• Meatmen
  • Blood Sausage EP (Touch and Go) 1982 
  • Crippled Children Suck EP (Touch and Go) 1982 
  • We're the Meatmen ... and You Suck! (Touch and Go) 1983 
  • War of the Superbikes (Homestead) 1985 
  • Rock 'n' Roll Juggernaut (Caroline) 1986 
  • We're the Meatmen ... and You Still Suck! (Caroline) 1989 
  • Crippled Children Suck (Touch and Go) 1990 
  • Stud Powercock: The Touch and Go Years (Touch and Go) 1991 
  • Tesco Vee
  • Dutch Hercules EP (Touch and Go) 1984 

Obnoxious, crude, offensive, blasphemous, tiresome and funny — the Meatmen are one band you’d never be able to explain to your parents (or even the vast majority of your peers). The rude punk parodists from Michigan heard on the infamous Blood Sausage and Crippled Children Suck 7-inches stomped on the sensitive issues of society with a coarseness that makes dead baby jokes seem like church fare. If there were some reference points — something the Meatmen did care about — the gratuitous and tedious irreverence might have had some real shock value.

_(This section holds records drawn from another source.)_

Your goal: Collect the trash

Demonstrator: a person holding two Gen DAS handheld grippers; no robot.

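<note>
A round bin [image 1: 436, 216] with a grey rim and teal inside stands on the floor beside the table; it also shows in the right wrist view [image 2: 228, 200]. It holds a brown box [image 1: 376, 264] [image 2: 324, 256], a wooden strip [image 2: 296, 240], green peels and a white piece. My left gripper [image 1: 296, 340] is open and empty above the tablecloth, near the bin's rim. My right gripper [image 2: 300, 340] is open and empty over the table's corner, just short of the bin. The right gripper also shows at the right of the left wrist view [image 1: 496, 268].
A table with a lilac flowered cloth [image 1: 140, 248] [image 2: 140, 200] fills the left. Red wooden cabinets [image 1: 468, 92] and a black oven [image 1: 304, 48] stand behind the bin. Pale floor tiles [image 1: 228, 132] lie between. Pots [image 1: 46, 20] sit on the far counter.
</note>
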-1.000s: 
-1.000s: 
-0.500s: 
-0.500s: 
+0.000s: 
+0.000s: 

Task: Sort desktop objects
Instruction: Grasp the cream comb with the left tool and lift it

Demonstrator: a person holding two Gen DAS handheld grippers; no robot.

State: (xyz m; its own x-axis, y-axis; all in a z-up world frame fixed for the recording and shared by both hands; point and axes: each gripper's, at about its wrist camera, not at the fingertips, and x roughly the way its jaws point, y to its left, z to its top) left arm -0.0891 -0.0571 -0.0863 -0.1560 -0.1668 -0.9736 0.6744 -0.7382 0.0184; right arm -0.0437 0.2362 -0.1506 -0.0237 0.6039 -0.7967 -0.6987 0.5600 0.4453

We’re the Meatmen…and You Suck! (initially pressed on white vinyl) runs aground in a sea of unoriginality. The puerile forays into morbidity (“One Down Three to Go,” about the Beatles), homophobia (“Tooling for Anus”), misogyny (“I’m Glad I’m Not a Girl”) and racism (“Blow Me Jah”) are too familiar and predictable to be outrageous. A little more wit would have made the Meatmen a more engaging (if despicable) cartoon. One side of the album is live; the other is a reissue/remix of Blood Sausage.

The original Meatmen dissolved when singer/schoolteacher Tesco Vee moved to Washington DC, but his resulting itchiness bore fruit in the form of a solo record. Aided by guitarists Lyle Preslar and Brian Baker of Minor Threat (both of whom subsequently helped Vee form a new, improved Meatmen) and produced by Minor Threat’s Ian MacKaye, Dutch Hercules stands on more solid musical ground. Apparently mellowing with age, Vee limits the objects of his attacks to lesbians, blacks, post-punkers and rock stars. The satire works better because he offers himself as an object of parody. The only useless cut is a side-long disco perversion (“Crapper’s Delight”).

With the new five-jerk lineup, War of the Superbikes focuses and refines the Meatmen’s miserable charm, retooling the punk onslaught into a strong, sharp-edged rock sound and presenting a mixed material grill, from utterly inoffensiveness (the great title track and “Abba God and Me”) to typical juvenalia (the flamencoed “Kisses in the Sunset,” “Cadaver Class” and a cover of the Pagans’ “What’s This Shit Called Love,” which opens as a demented Elvis parody). Just what the doctor ordered! Bonus: spoken-word tripe hidden at the end of each side.

James Cooper replaced Baker (off to start Dag Nasty) on Rock’n’Roll Juggernaut, leaving the Meatmen a musically undistinguished rock machine, playing tight but plain guitar raunch. Amid bursts of worthless comedy shtick, Vee’s lyrics keep the faith, leering salaciously while attacking foreigners (“French People Suck,” “Dichstrudel”), American proles (“True Grit”) and health nuts (“Nature Boy”) with the unenthusiastic knee-jerk bravado of morons yelling out car windows at women to impress their friends. Yawn.

We’re the Meatmen…and You Still Suck!!!, recorded at two dates on the ’88 farewell tour, finds the crew raging through songs from every previous platter and the Vee EP, plus an exuberant Sweet (“Rebel Rowser” [sic]) cover. The funniest item — besides Tesco’s between-song raps — is “Camel Jockeys Suck,” completing the “Suck” trilogy (all set to the same tune). On the debit side, final guitarist Stuart Casson’s generic metallicisms are simply no match for Baker’s fantastic lead work, thus the Superbikes songs — the heart of the set — are a step down from the studio versions. (It’s a shame that with all the live Meatmen material left to posterity, the superior ’85 gig lineup remains undocumented.)

The Crippled Children Suck album contains the entire Crippled Children EP, a Blood Sausage outtake, a fair set of ’81 demos, one live track from ’82 (the notorious, never-before-released “TSOL Are Sissies”) and three live cuts from ’84 (the updated “Becoming a Gay Man” is a must-hear). Stud Powercock, as its subtitle makes clear, collects every track on the Touch and Go releases (even Dutch Hercules and this new compilation) on one CD, making it a definitive retrospective of the band’s original Midwest existence.